OPML and work with the Project P

I have worked some time on something that I plan to release to the public, at the moment without a time frame but with good progress.

Here is a few fruits of this effort;
b19.se/data/sr-pod.opml – OPML for SverigesRadio (Swedish Public Radio) podcast feeds
b19.se/data/nrk-pod.opml – OPML for NRK (Norwegian Public Radio) podcast feeds
b19.se/data/dr-pod.opml – OPML for DR (Danish Public Radio) podcast feeds
b19.se/data/bbc-pod.opml – OPML for BBC (GB/UK Public Radio) podcast feeds
b19.se/data/npr-pod.opml – OPML for NPR (American Public Radio) podcast feeds

The above links point to OPML-files that contains podcast feeds provided by SR, NRK, DR, BBC and NPR, all of them have good materials but do not carry or provide OPML of their own podcast feeds — so I’m providing that service for them. OPML-files are useful for adding feeds (channels) to modern and spiffy podcast catchers on both mobiles and desktops, their whole catalogs available to choose from.

Some 750000 podcast feeds has been indexed, sifted, validated and arbited, leaving some 300000 feeds, these span about 90+ languages from all over the world. I’m still chasing sources for more podcasts as I aim to have more.

I have set up a few rules when validating feeds, they are as follow.

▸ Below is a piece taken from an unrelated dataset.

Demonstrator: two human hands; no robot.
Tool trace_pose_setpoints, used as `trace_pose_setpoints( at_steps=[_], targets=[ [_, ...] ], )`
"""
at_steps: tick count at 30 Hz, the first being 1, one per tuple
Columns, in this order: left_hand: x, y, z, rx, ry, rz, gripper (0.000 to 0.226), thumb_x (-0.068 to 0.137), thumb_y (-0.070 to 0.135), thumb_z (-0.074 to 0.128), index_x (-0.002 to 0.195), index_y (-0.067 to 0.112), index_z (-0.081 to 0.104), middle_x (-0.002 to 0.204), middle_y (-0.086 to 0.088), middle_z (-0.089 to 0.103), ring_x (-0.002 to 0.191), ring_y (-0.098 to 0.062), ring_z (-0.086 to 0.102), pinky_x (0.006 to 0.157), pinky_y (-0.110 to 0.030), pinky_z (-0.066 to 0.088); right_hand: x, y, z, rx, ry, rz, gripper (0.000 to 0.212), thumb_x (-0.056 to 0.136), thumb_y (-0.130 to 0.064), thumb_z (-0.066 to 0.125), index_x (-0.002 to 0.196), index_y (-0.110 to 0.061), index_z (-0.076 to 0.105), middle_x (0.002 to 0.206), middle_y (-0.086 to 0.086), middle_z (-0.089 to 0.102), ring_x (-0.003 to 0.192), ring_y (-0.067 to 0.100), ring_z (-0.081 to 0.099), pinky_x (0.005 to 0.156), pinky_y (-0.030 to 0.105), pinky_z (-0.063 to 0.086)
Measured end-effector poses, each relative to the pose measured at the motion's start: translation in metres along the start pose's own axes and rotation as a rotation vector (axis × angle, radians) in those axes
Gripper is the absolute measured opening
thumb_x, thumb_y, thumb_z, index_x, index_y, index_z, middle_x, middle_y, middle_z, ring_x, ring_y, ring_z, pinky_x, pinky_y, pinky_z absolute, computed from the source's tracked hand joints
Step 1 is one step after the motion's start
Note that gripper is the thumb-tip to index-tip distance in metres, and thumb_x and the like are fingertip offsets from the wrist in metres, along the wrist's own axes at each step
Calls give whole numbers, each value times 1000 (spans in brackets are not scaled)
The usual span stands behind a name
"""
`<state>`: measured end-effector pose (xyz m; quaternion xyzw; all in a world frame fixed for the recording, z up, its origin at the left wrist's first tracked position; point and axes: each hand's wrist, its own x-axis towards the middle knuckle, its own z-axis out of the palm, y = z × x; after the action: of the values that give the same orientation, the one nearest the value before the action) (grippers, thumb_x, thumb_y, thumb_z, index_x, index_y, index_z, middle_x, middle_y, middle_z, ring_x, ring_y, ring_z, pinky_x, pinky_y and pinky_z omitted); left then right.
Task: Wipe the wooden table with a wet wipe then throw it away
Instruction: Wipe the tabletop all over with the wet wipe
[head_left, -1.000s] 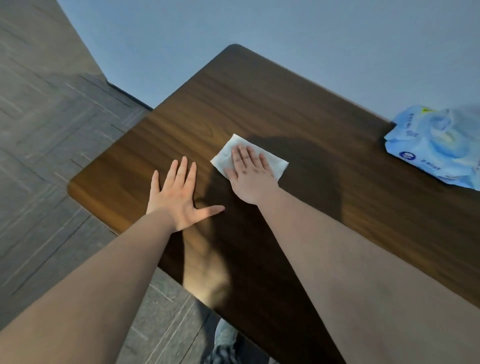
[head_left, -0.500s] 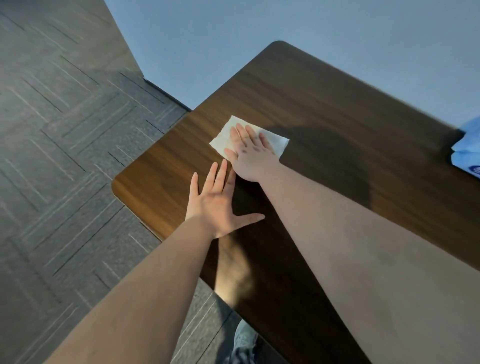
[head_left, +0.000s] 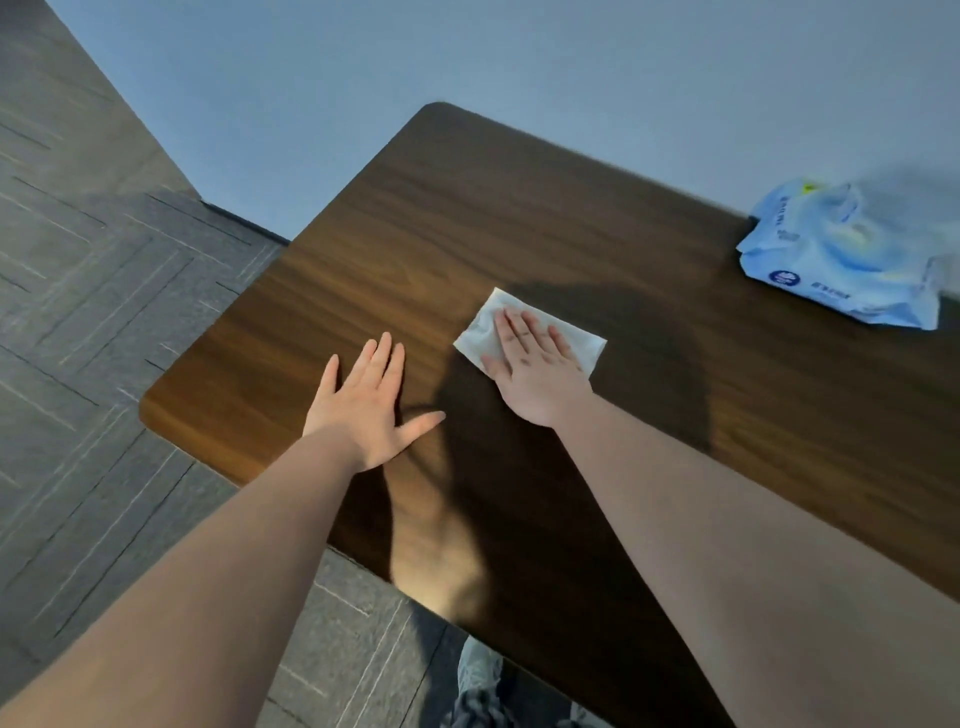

  1. Check availability of RSS feed through HTTP/HTTPS, on errors feed will be marked for deletion
  2. Check contents of RSS feed as XML-validity, expected RSS-specific structure, enclosure elements and content-type declaration of enclosure, all MIME-types declarations that do not carry audio will be counted as invalid, on zero valid items, feed will be marked for deletion.
  3. Items with valid enclosures (and MIME-types) will be checked for “freshness” where items older than 12 months will not be indexed and items newer than a day into the future (to allow for timezones) will not be indexed either.
  4. If possible feed will be upgraded to HTTPS if on HTTP and HTTPS is available.

The above rules are validated automatically in an attempt to sift through feeds so they are fresh and that they have had episodes/items posted within the last 12 months, as most podcast directories I have found online is carrying old and stale feeds that hasn’t moved since 2006 or similar .. those are NOT interesting, as I use podcasts for learning and knowledge should be fresh and up to date.

Later on I plan on having some UI built so you can browse all ~300K feeds and help you find the ones you find interesting without locking in or trying to flog you for monies for access. API first .. and then UI.

Locking in and walled gardens. iTunes and Anchor.fm are good examples of how companies attempt to lock people into their apps or platforms, unfortunately most podcasters only see iTunes as a gate to the masses and usually only publish a link to their iTunes page and leave out the most basic RSS feed link. Anchor.fm pushes their mobile app and makes it hard to even find a feed, it is there if you know what to look for but almost nobody outside the Anchor.fm sphere will even know there is podcasts on topics X, Y and Z as they are not publicly available outside their app.

I intend to change the podcast landscape a bit, by indexing and exposing podcasts that would not see the light of day if not liberated from these walled gardens.